Yemen War

The first armed confrontation between the KSA and UAE in Yemen

Yemeni sources revealed the outbreak of the first armed confrontations between the forces of the Saudi regime and their allies in the UAE in Yemen recently, amid a media blackout that reflects the increasing cracking of an alliance in the war on Yemen.

The Yemeni writer Yassin Al-Tamimi said that the armed confrontations took place in the south of Shabwa Governorate on the coast of the Gulf of Aden, where the Balhaf facility is located to liquefy and export natural gas coming from Safer fields in the Ma’rib Governorate.

Al-Tamimi considered that the confrontations represent “a dangerous and unprecedented shift in the course of military intervention for what is known as the Arab alliance on the Yemeni scene.”

He stated that the UAE maintains dozens of soldiers in the confrontations area, in addition to being in the Al-Alam camp located to the southeast of the cities of Ataq in Shabwa Governorate.

And the account, reported by sources close to the clashes, indicates that the confrontation developed after a flare-up between a Saudi soldier and a fighter belonging to the UAE-backed Shabwana elite, against the backdrop of government forces creating four points in the vicinity of the vital facility.

As for why the UAE still maintains dozens of its soldiers in two articulated areas of the Shabwa governorate, the answer can be deduced from the insistence shown by Abu Dhabi not to lose influence in this region that maintains several vital sites, and oversees the ports and strategic line linking Aden to Hadramout governorate, and can Its military presence there obstructs communication between the areas of legitimacy along the southern coast of the country.

Abu Dhabi may have believed that its presence might instil hope that the Shabwa could be retaken by separatists backed by the Emirates, and then secure the required form of the southern state that was around the corner in August of the previous year.

The tension that developed into an armed confrontation in Shabwa that led to the fall of the wounded, is directly related to the escalation witnessed in the areas of contact between the National Army and the Transitional Forces in the east of Zanzibar, the capital of Abyan Governorate, which may at any moment move towards a war that may allow the return of legitimacy to Aden.

Riyadh stands strongly behind the gathering that takes the form of the combat readiness of the National Army in the city of Shakra, located approximately fifty kilometers east of Zanzibar, and its goal is to get the Transitional Council to accept the implementation of the Riyadh Agreement after more than five months of its signing by the legitimate authority and the Transitional Council Powered by the Emirates.

Abu Dhabi and Riyadh are hiding are so dangerous that reveals the anti-Saudi media escalation by groups in the orbit of the Emirates and close to the Transitional Council, which took its field dimensions in carrying out insurgencies in Socotra, and in preventing Saudi military supplies from reaching government fighters on the White fronts in particular, in addition to the media line-up alongside the Houthi coup.

And against the background of fears of an imminent military advance of the national army towards Aden, the Transitional Council sent a letter to the Security Council that can be described as a dangerous development parallel to the armed confrontations witnessed Friday night, Saturday, in Balhaf.

The letter represented an implicit complaint against the Kingdom, which initiated the restriction of the transitional options in Aden and Abyan, desiring to compel it to take practical steps to implement the Riyadh agreement, which Saudi Arabia has a monopoly over supervising its implementation, and the current developments are taking place in Aden, Abyan and Shabwa under its umbrella.

Rather, the Transitional Council saw that the military escalation is taking place with the support of a state that sponsors terrorism, an accusation that cannot be interpreted, as it is heading directly towards Saudization itself and not any other party, especially since elements affiliated with the transitional have demonstrated before the Saudi camp in Aden and raised banners accusing Saudi Arabia.
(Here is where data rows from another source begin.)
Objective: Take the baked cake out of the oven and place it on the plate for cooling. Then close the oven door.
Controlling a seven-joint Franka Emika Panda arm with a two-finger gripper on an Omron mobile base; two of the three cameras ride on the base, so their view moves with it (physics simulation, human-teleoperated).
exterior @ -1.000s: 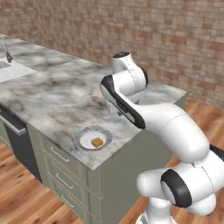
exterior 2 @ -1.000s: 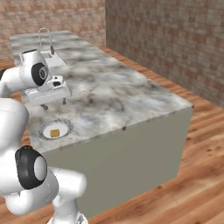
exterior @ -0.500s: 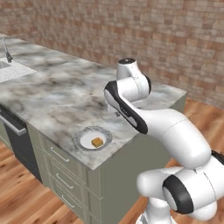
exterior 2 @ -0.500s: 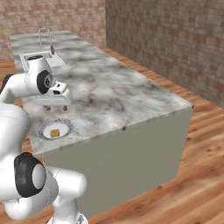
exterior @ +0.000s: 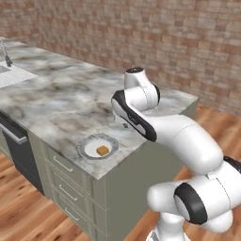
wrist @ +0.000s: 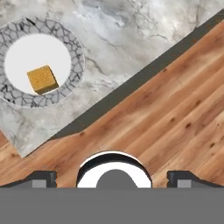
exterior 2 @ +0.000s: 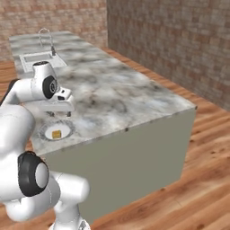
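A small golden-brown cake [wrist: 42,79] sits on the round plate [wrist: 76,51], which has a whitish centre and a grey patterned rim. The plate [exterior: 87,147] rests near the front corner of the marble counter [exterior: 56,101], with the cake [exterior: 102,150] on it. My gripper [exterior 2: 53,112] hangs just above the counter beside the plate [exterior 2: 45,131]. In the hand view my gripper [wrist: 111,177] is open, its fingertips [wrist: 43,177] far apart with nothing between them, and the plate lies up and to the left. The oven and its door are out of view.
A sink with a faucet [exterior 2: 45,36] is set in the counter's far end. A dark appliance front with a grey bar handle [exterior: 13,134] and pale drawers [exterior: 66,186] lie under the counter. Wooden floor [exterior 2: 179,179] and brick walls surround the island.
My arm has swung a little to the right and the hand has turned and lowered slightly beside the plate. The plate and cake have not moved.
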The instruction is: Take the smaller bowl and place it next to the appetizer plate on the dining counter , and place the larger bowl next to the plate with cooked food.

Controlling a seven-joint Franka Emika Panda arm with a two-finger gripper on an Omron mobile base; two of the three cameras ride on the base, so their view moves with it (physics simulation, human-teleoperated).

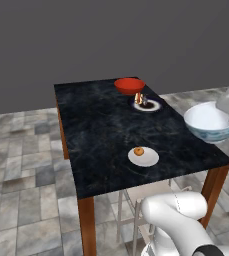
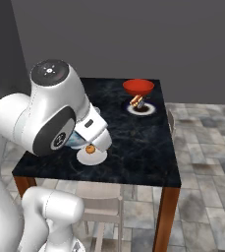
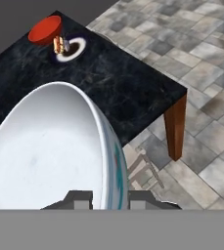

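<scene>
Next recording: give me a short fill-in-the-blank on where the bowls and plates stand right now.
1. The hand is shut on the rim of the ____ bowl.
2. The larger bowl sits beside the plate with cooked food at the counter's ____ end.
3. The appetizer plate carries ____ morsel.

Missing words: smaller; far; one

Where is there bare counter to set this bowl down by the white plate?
Bare marble lies all around the white plate, widest toward the counter's left edge. Crowded only at the far end, where the red bowl sits by the dark-rimmed plate.
</scene>
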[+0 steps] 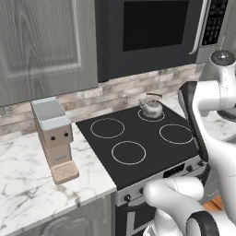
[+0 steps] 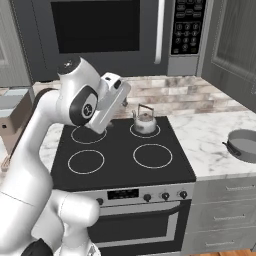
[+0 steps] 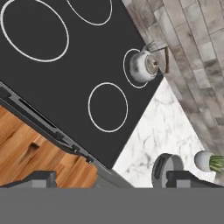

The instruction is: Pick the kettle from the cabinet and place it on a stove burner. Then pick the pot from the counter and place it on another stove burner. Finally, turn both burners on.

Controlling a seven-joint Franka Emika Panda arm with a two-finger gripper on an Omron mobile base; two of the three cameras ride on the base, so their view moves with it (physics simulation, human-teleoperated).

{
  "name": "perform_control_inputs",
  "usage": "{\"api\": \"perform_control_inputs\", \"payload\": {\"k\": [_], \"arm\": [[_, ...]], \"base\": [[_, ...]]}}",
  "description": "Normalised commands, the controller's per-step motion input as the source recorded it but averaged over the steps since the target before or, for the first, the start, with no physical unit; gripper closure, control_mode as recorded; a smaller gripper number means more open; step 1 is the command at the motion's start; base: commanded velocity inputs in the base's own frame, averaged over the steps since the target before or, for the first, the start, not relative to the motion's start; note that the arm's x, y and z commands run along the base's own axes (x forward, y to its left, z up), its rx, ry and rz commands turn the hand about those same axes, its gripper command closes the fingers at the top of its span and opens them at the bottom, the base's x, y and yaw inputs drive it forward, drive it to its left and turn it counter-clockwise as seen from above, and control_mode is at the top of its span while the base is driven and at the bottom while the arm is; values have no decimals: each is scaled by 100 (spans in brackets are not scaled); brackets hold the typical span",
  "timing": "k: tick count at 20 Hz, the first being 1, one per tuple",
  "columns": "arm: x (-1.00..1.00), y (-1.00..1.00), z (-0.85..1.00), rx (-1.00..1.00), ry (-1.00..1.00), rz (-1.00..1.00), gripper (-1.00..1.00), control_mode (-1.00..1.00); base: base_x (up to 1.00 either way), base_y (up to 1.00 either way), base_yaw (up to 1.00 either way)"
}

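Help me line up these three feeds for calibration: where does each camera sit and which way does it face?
Left base view: behind the arm's left, looking forward and down at the cooktop; white arm rises lower right.
Right base view: behind its right, same cooktop, pot on the counter; arm rises lower left.
Hand view: above, looking down; finger tips at the bottom.
All three share the kettle on the small back ring.

wall: brick backsplash (image 2: 190, 97) | above: black microwave (image 2: 100, 30) | floor: wood planks (image 3: 26, 153) | left: coffee machine (image 1: 54, 138)
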Motion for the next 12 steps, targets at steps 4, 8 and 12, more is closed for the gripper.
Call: {"api": "perform_control_inputs", "payload": {"k": [4, 8, 12], "arm": [[-22, 0, -31, 0, 1, 0, -100, -100], [-32, 0, -27, 0, -6, 0, -100, -100], [-24, 0, -18, 0, -19, 0, -100, -100]], "base": [[0, 0, 0], [0, 0, 0], [0, 0, 0]]}}
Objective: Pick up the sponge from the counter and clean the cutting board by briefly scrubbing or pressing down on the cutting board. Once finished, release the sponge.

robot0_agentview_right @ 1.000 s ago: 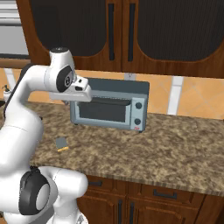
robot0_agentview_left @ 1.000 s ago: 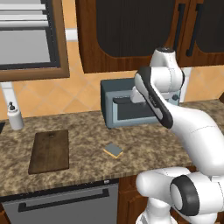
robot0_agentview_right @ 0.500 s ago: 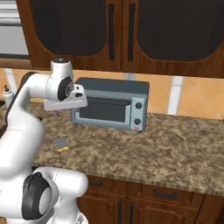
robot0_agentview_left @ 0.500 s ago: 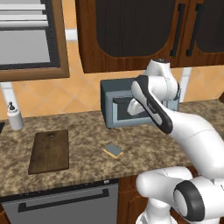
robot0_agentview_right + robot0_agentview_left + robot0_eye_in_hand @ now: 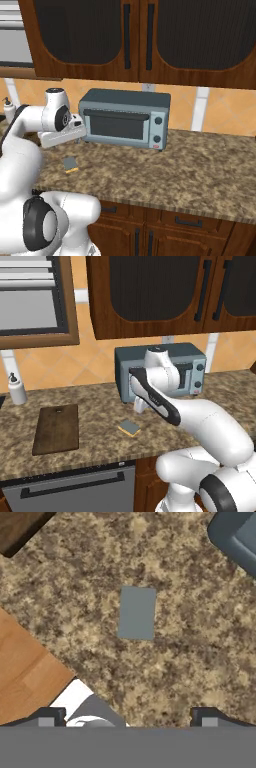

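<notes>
The sponge (image 5: 130, 428) (image 5: 70, 164) lies flat on the speckled counter (image 5: 90, 448), grey-blue side up. In the hand view the sponge (image 5: 137, 612) sits ahead of my gripper (image 5: 127, 718), whose fingertips stand wide apart, open and holding nothing. The gripper (image 5: 139, 408) hangs a little above the counter, just behind and right of the sponge, without touching it. The dark brown cutting board (image 5: 56, 428) rests to the left of the sponge, and one of its corners (image 5: 20, 527) shows at the top left of the hand view.
A grey-blue toaster oven (image 5: 125, 120) (image 5: 192, 363) stands at the back of the counter, right behind the hand. A white soap bottle (image 5: 17, 390) is at the far left by the wall. Dark cabinets hang overhead; the counter's front edge is near the sponge.
The arm has swung down and forward, bringing the hand from in front of the upper cabinets to just above the counter beside the sponge. Sponge and board have not moved.
</notes>
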Robot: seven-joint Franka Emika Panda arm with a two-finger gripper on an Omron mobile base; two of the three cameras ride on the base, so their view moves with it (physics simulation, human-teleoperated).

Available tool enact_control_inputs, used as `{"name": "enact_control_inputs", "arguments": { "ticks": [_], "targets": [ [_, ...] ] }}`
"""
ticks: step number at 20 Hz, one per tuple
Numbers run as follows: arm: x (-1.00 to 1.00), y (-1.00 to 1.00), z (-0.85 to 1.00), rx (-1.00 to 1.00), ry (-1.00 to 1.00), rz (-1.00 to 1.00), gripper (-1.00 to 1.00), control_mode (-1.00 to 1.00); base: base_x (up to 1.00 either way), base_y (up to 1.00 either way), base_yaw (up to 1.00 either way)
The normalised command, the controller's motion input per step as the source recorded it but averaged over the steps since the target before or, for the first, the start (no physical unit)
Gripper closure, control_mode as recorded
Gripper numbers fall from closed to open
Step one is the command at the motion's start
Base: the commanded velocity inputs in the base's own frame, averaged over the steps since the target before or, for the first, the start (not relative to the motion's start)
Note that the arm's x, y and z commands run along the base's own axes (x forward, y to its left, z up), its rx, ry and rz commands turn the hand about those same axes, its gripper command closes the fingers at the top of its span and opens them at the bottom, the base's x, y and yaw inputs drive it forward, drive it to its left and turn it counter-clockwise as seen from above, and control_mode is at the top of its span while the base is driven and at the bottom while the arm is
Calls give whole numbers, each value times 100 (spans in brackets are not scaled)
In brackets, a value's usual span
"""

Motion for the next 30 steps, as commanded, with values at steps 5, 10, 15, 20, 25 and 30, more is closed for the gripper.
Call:
{"name": "enact_control_inputs", "arguments": {
  "ticks": [5,10,15,20,25,30],
  "targets": [
    [0,41,-64,-1,3,2,-100,-100,0,0,0],
    [6,17,-43,0,0,0,-100,-100,0,0,0],
    [39,0,-21,0,3,-4,-100,-100,0,0,0],
    [44,0,-14,0,4,-4,-100,-100,0,0,0],
    [16,12,-21,0,0,-6,-100,-100,0,0,0],
    [17,5,-22,0,1,-4,-100,-100,0,0,0]
  ]
}}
Supporting terrorism.

The Transitional Council, and the UAE, are making their claim in their political and media discourse, claiming that the national army loyal to President Hadi is nothing but forces belonging to the reform, which the UAE classifies as terrorist, and officially confirmed that part of its military mission in Yemen was to fight this party, which it considers the political arm of the Muslim Brotherhood. According to this perception, it is Riyadh that supports the subsidiary forces (in their view) for reform in the current confrontation with the separatists.